--- START ---

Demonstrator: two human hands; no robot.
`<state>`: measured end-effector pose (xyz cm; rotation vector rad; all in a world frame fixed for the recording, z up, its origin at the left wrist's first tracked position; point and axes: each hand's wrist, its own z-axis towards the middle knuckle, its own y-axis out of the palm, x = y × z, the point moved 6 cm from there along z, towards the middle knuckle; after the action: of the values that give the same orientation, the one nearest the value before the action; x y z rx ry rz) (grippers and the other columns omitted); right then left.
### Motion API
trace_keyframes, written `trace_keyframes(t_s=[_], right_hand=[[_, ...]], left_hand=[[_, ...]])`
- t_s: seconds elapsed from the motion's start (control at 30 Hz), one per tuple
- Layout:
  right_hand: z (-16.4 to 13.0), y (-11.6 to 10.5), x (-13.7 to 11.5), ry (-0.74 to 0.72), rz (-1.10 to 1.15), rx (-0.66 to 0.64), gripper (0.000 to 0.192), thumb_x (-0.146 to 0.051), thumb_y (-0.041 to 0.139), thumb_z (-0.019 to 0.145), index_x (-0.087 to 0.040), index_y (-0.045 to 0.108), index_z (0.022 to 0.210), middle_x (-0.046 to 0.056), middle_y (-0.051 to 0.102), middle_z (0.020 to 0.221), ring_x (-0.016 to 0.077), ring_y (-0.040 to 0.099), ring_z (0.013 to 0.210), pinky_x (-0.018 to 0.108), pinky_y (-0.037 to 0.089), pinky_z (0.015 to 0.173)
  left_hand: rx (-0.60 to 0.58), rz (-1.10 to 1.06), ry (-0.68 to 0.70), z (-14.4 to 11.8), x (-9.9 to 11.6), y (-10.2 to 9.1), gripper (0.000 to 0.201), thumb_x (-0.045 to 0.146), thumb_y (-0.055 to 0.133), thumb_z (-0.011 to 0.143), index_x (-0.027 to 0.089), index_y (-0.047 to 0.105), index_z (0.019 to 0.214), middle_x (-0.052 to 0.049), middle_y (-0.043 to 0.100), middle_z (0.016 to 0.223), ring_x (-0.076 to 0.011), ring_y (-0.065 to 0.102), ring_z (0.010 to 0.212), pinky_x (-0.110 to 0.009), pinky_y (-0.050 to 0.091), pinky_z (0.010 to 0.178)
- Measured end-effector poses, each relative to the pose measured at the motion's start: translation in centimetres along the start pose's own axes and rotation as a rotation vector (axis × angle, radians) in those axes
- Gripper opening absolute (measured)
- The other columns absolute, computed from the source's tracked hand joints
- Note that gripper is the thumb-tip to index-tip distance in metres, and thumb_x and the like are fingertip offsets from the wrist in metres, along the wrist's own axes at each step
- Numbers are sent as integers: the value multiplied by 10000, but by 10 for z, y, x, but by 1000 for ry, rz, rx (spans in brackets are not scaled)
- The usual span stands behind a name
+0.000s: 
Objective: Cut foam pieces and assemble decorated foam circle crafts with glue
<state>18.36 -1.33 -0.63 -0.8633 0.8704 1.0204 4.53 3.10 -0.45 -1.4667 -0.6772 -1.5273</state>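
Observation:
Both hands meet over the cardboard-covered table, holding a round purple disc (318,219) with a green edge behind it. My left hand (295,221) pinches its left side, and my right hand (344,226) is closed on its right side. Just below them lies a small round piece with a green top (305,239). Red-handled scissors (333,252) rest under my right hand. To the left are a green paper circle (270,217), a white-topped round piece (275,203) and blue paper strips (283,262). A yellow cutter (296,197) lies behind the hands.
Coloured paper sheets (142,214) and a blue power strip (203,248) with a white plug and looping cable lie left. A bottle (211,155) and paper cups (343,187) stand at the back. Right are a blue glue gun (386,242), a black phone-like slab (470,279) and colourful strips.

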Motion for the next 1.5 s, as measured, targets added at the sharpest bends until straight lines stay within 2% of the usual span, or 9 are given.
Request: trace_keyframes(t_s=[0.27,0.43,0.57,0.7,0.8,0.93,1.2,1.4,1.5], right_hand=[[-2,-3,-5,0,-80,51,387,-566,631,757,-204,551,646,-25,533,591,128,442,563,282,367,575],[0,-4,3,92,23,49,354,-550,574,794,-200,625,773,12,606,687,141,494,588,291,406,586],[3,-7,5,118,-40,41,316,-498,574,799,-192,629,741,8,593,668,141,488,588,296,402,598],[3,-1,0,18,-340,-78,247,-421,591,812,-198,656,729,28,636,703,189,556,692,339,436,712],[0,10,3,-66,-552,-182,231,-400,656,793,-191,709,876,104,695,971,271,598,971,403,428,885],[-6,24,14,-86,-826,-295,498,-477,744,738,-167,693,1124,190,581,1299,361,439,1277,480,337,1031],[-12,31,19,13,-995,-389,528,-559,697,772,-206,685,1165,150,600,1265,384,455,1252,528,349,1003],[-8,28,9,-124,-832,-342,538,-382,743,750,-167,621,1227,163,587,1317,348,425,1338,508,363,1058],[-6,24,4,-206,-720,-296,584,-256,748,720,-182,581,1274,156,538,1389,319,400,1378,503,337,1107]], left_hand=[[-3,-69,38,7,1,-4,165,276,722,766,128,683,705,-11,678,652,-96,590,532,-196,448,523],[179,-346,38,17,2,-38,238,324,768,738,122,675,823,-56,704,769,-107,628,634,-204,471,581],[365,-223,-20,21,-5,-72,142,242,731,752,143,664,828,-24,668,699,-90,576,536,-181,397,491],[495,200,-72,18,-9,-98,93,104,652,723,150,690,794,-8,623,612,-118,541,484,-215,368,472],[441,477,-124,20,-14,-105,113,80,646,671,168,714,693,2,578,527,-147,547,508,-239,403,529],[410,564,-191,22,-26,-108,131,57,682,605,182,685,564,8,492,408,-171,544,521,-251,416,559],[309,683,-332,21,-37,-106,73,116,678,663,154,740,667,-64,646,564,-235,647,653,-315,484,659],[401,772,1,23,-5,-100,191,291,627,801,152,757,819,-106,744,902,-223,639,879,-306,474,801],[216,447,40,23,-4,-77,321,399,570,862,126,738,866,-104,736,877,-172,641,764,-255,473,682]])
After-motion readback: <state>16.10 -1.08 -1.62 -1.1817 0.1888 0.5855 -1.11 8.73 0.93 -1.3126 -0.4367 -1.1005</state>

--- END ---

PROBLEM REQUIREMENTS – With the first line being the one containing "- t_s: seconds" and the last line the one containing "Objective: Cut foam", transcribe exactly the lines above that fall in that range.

ANSWER SPACE –
- t_s: seconds elapsed from the motion's start (control at 30 Hz), one per tuple
- Layout:
  right_hand: z (-16.4 to 13.0), y (-11.6 to 10.5), x (-13.7 to 11.5), ry (-0.74 to 0.72), rz (-1.10 to 1.15), rx (-0.66 to 0.64), gripper (0.000 to 0.192), thumb_x (-0.146 to 0.051), thumb_y (-0.041 to 0.139), thumb_z (-0.019 to 0.145), index_x (-0.087 to 0.040), index_y (-0.045 to 0.108), index_z (0.022 to 0.210), middle_x (-0.046 to 0.056), middle_y (-0.051 to 0.102), middle_z (0.020 to 0.221), ring_x (-0.016 to 0.077), ring_y (-0.040 to 0.099), ring_z (0.013 to 0.210), pinky_x (-0.018 to 0.108), pinky_y (-0.037 to 0.089), pinky_z (0.015 to 0.173)
  left_hand: rx (-0.60 to 0.58), rz (-1.10 to 1.06), ry (-0.68 to 0.70), z (-14.4 to 11.8), x (-9.9 to 11.6), y (-10.2 to 9.1), gripper (0.000 to 0.201), thumb_x (-0.045 to 0.146), thumb_y (-0.055 to 0.133), thumb_z (-0.011 to 0.143), index_x (-0.027 to 0.089), index_y (-0.047 to 0.105), index_z (0.019 to 0.214), middle_x (-0.052 to 0.049), middle_y (-0.043 to 0.100), middle_z (0.016 to 0.223), ring_x (-0.076 to 0.011), ring_y (-0.065 to 0.102), ring_z (0.010 to 0.212), pinky_x (-0.110 to 0.009), pinky_y (-0.050 to 0.091), pinky_z (0.010 to 0.178)
- Measured end-effector poses, each relative to the pose measured at the motion's start: translation in centimetres along the start pose's own axes and rotation as a rotation vector (axis × angle, radians) in those axes
- Gripper opening absolute (measured)
- The other columns absolute, computed from the source's tracked hand joints
- Note that gripper is the thumb-tip to index-tip distance in metres, and thumb_x and the like are fingertip offsets from the wrist in metres, along the wrist's own axes at each step
- Numbers are sent as integers: the value multiplied by 10000, but by 10 for z, y, x, but by 1000 for ry, rz, rx (spans in brackets are not scaled)
- The usual span stands behind a name
+0.000s: 
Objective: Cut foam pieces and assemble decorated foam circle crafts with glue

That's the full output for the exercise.